Cable Component and Sweep Collision Detection

I’m trying to integrate the cable component plugin in my project, but I’m having issue with collisions. I always get a tunnelling effect unless I use a very small substep time (e.g. 0.005), but then it does hundreds of sweep queries per frame. I’ve debugged it a little bit what happens with a bigger time step (e.g. 0.02) and it seems like there’s a recurring pattern for every particle:

- First frame of collision, using `FHitResult::Location`

- Second frame of collision, `FHitResult::bStartPenetrating` is `true`, but `FHitResult::PenetrationDepth` is very small, e.g. < 0.001

- Third frame of collision, `FHitResult::bStartPenetrating` is also `true`, but `FHitResult::Normal` is reversed and `FHitResult::PenetrationDepth` is big, e.g. > 1.0

- Fourth frame has no collision

From what I understand, the issue is with the second frame, where `FHitResult::PenetrationDepth` should be way bigger to get the shape out of penetration. When I look at particle positions, it looks like this:

- First frame, we’re setting particle’s position explicitly to `FHitResult::Location`

- Second frame, particle’s position has moved within the surface, but small depenetration doesn’t counteract this

- Third frame, particles’s position has moved further within the surface, past its center, depenetration is now reversed

- Fourth frame, particle’s position movement, coupled with reversed depenetration, has tunnelled the particle beyond the surface

Is this expected, or is there settings in chaos that can counteract this?

Steps to Reproduce

  1. Enable `CableComponent` plugin
  2. Create an `AActor` blueprint
  3. Attach a `UCableComponent` to the blueprint
  4. Set these properties:
    1. `UCableComponent::bAttachStart` to `true`
    2. `UCableComponent::CableLength` to `10000`
    3. `UCableComponent::NumSegments` to `50`
    4. `UCableComponent::EndLocation` to `[0, 0, 10000]`
    5. `UCableComponent::SubstepTime` to `0.02`
    6. `UCableComponent::bUseSubstepping` to `true`
    7. `UCableComponent::bEnableCollision` to `true`
  5. Move the actor towards the ground at low and high velocity to see how it collides with the surface
    1. At low velocity, it should collide and coil correctly
    2. At high velocity, it will tunnel through, but it shouldn’t
  6. Optionally, lower the value of `UCableComponent::SubstepTime` to `0.005`
    1. It now collides correctly at high velocity

For me, low velocity was 1m/s and high velocity was 10m/s at a substep of `0.02`.

Hi Simon,

As silly as it sounds, can you create a repro from a vanilla version of unreal and send it across to us please? It allows us to rule out any hidden engine config changes which the client may have and be unware of!
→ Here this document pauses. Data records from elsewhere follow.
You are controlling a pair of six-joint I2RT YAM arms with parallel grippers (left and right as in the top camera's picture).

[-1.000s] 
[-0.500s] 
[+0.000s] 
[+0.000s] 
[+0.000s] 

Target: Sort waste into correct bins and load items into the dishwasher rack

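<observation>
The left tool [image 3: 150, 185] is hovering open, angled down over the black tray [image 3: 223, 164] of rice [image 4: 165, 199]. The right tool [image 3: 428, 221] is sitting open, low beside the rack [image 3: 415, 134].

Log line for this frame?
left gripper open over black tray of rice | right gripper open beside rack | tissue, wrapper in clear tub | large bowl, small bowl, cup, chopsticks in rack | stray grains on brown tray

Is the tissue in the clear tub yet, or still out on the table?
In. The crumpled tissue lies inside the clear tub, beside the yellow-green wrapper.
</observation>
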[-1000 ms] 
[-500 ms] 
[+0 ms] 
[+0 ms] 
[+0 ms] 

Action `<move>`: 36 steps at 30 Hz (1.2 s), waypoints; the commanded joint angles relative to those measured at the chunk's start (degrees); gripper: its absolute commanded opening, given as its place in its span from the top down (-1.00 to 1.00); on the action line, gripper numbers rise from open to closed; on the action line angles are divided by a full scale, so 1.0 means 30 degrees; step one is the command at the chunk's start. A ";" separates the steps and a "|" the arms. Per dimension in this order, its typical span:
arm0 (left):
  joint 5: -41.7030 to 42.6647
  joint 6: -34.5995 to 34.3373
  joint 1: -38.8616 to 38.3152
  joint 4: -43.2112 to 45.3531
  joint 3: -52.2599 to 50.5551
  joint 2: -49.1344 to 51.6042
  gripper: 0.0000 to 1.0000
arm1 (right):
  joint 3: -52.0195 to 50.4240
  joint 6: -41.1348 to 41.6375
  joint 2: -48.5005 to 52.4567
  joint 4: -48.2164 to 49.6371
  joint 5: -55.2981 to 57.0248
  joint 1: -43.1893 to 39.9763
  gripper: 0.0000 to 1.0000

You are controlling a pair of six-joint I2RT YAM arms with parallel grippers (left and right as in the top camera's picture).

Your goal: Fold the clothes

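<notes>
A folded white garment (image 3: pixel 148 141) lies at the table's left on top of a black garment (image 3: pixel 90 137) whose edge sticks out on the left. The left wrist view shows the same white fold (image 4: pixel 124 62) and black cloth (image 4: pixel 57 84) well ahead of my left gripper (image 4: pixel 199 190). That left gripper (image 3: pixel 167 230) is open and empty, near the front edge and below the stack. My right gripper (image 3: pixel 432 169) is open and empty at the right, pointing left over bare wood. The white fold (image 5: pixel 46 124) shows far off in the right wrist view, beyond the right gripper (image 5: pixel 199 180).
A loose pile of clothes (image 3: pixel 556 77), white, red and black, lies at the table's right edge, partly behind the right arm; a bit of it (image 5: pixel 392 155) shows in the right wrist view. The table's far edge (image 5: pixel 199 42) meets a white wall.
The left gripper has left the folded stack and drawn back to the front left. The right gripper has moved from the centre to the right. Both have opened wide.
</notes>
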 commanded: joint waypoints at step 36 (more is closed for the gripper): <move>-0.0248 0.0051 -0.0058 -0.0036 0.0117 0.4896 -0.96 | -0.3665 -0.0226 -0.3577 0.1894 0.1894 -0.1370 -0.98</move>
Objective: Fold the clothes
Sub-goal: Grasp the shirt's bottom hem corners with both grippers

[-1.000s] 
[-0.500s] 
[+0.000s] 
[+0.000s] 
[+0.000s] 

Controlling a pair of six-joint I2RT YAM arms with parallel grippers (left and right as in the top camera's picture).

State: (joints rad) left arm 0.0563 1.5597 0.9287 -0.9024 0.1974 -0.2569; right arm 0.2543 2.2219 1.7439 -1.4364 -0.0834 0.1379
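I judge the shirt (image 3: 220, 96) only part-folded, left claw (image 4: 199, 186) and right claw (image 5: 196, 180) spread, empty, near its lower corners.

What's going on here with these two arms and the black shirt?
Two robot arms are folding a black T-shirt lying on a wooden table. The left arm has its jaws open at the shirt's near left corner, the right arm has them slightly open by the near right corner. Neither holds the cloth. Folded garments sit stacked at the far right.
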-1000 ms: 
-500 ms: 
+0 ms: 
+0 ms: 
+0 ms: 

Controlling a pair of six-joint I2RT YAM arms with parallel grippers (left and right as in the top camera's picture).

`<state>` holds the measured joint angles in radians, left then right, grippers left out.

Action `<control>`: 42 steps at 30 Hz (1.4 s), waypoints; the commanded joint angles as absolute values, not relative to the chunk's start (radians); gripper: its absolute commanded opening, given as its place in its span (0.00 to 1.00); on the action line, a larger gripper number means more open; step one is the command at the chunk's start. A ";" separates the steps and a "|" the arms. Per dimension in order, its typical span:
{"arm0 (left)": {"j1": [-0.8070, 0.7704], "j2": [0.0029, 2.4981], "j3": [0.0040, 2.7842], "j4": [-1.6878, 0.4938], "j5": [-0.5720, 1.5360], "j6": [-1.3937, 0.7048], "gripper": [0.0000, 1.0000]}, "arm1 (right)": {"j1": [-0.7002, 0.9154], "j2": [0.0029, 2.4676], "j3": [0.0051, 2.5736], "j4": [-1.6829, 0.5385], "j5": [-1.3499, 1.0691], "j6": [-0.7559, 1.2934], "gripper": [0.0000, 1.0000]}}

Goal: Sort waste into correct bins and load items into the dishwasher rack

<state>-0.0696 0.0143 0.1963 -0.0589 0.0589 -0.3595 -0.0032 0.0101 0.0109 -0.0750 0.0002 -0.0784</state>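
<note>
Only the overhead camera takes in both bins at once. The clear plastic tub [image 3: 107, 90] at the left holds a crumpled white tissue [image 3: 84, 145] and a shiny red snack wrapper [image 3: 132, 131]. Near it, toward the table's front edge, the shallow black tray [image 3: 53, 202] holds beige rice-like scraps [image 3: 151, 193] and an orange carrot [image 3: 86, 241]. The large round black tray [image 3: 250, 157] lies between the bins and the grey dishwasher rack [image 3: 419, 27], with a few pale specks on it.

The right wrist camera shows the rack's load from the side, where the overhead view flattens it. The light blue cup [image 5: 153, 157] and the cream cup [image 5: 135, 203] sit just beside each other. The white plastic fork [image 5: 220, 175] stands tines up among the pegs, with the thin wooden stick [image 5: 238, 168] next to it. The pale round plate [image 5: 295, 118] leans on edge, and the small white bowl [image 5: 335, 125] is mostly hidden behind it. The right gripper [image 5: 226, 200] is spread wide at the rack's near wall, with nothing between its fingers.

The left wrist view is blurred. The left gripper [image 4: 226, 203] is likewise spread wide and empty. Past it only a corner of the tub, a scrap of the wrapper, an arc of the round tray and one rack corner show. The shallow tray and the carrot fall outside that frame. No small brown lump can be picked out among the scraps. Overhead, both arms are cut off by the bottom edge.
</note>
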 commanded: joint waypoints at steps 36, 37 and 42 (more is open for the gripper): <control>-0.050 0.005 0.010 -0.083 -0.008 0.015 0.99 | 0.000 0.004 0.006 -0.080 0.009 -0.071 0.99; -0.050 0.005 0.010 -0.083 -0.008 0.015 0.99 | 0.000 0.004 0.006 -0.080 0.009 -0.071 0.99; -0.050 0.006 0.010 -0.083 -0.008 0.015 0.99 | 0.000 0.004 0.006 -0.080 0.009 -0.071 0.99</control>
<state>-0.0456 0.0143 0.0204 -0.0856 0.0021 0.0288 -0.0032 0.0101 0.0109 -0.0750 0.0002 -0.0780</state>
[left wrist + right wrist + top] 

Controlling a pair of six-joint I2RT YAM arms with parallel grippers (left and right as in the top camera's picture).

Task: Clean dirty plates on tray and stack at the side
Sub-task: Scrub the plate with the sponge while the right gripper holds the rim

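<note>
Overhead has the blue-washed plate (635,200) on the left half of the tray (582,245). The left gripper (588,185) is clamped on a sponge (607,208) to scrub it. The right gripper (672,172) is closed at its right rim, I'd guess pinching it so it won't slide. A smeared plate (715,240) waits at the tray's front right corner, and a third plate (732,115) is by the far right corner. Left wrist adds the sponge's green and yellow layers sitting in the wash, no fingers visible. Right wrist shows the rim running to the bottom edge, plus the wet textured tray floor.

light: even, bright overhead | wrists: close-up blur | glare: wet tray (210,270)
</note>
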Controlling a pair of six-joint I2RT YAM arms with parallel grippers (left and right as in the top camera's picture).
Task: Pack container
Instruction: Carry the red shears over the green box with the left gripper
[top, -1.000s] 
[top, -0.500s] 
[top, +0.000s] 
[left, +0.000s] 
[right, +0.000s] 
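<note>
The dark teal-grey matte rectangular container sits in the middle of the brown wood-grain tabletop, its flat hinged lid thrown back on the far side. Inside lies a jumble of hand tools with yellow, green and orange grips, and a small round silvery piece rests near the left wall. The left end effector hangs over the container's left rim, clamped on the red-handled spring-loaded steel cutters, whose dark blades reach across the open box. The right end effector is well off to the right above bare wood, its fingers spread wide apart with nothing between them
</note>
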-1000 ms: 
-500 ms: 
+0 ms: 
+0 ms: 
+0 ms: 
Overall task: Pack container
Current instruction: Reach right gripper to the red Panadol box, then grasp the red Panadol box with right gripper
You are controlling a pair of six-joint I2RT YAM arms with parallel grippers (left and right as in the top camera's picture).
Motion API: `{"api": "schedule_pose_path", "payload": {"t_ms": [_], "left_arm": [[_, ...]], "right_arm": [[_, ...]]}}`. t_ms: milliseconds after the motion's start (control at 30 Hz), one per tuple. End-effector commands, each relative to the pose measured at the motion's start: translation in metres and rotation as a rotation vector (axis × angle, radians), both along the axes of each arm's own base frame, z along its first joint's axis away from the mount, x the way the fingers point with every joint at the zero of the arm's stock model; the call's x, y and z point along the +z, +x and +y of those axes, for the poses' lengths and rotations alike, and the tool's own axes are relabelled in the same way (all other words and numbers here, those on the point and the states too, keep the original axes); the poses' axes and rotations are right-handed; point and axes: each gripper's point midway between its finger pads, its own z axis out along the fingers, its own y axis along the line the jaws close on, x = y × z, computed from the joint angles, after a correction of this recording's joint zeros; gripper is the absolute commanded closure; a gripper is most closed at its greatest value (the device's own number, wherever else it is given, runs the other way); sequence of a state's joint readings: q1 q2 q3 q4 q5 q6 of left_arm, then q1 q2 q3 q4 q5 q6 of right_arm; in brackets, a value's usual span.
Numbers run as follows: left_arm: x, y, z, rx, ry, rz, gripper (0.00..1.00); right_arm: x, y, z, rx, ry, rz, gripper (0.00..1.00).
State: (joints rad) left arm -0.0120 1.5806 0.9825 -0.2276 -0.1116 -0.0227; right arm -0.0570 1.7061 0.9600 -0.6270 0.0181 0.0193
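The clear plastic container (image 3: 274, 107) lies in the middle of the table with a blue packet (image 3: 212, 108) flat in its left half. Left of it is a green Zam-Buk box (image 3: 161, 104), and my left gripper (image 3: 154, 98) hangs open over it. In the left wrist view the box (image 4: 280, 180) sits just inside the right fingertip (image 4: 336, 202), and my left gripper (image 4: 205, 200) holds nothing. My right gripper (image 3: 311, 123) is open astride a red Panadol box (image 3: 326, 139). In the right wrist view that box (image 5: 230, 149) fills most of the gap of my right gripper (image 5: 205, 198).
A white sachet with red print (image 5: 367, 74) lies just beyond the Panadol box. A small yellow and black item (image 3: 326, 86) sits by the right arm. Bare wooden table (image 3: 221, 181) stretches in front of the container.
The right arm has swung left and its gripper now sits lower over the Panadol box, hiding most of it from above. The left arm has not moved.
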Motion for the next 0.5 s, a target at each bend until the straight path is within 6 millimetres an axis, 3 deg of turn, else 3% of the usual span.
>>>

That being said, it does look like the setup will really struggle with convergence (due to the 50 segments primarily, but that is also a long cable to be simulating). A lot depends on what you are going to be using this for - can you let me know the use case for this?

All the best

Geoff Stacey

Developer Relations

Epic Games

I’ve wrote a small project that showcases the issue. In fact, in this project, I was unable to make collision work at all. I’ve modified the cable component on my side to show debug draws (replaced UWorld::SweepSingleByChannel with UKismetSystemLibrary::SphereTraceSingle) and we can see the collision occurring and the particles are slightly displaced for a brief moment, but the particle end up through the landscape.

The project is a single actor with a cube and a cable attached to it. The level blueprint moves the actor byt 2.5cm toward negative Z every frames. You should be able to press play and see the issue.

I’ve used 5.5.1-release.

I’ve updated the zip, it was missing a few assets.

Hi Simon,

Thank you for the repro project! - There are 2 immediate things that are worth a callout based on an initial look.

1) Based on hooking this up to the chaos visual debugger - there aren’t any bodies I can see which represent the cable which I’d assume is why there isn’t any collisions.

2) This actor is being moved outside of the physics engine (by the tick function of the world) - this could also be a reason for the tunneling. Generally setting a velocity on an actor is preferable because the physics system can use that to sweep out better volumes (and use CCD or MACD).

I’m taking a look into why the bodies aren’t being generated first, and then will see if altering the movement update will give a better result.

Geoff

Hi Simon,

I have finished investigating this, and ignore both points above. The quick answer is that this specific setup won’t work. (Ie something with a purely vertical cable attached to a kinematic or simulated body which is moving towards the floor when the distance is less than the cable). The longer answer is that the cable cannot push back on the kinematic or dynamic body, nor can it get out of the way - so it gets more and more compressed until something gives - in this case it punches through the ground.

This cable component system sits essentially outside of core physics - so it uses a different system which is faster, but less stable than the normal collision detection and solvers (where the constraints and contacts are solved together iteratively, as opposed to independently in this one).

If you can let me know a bit more about the specific use case I may be able to suggest something a bit different.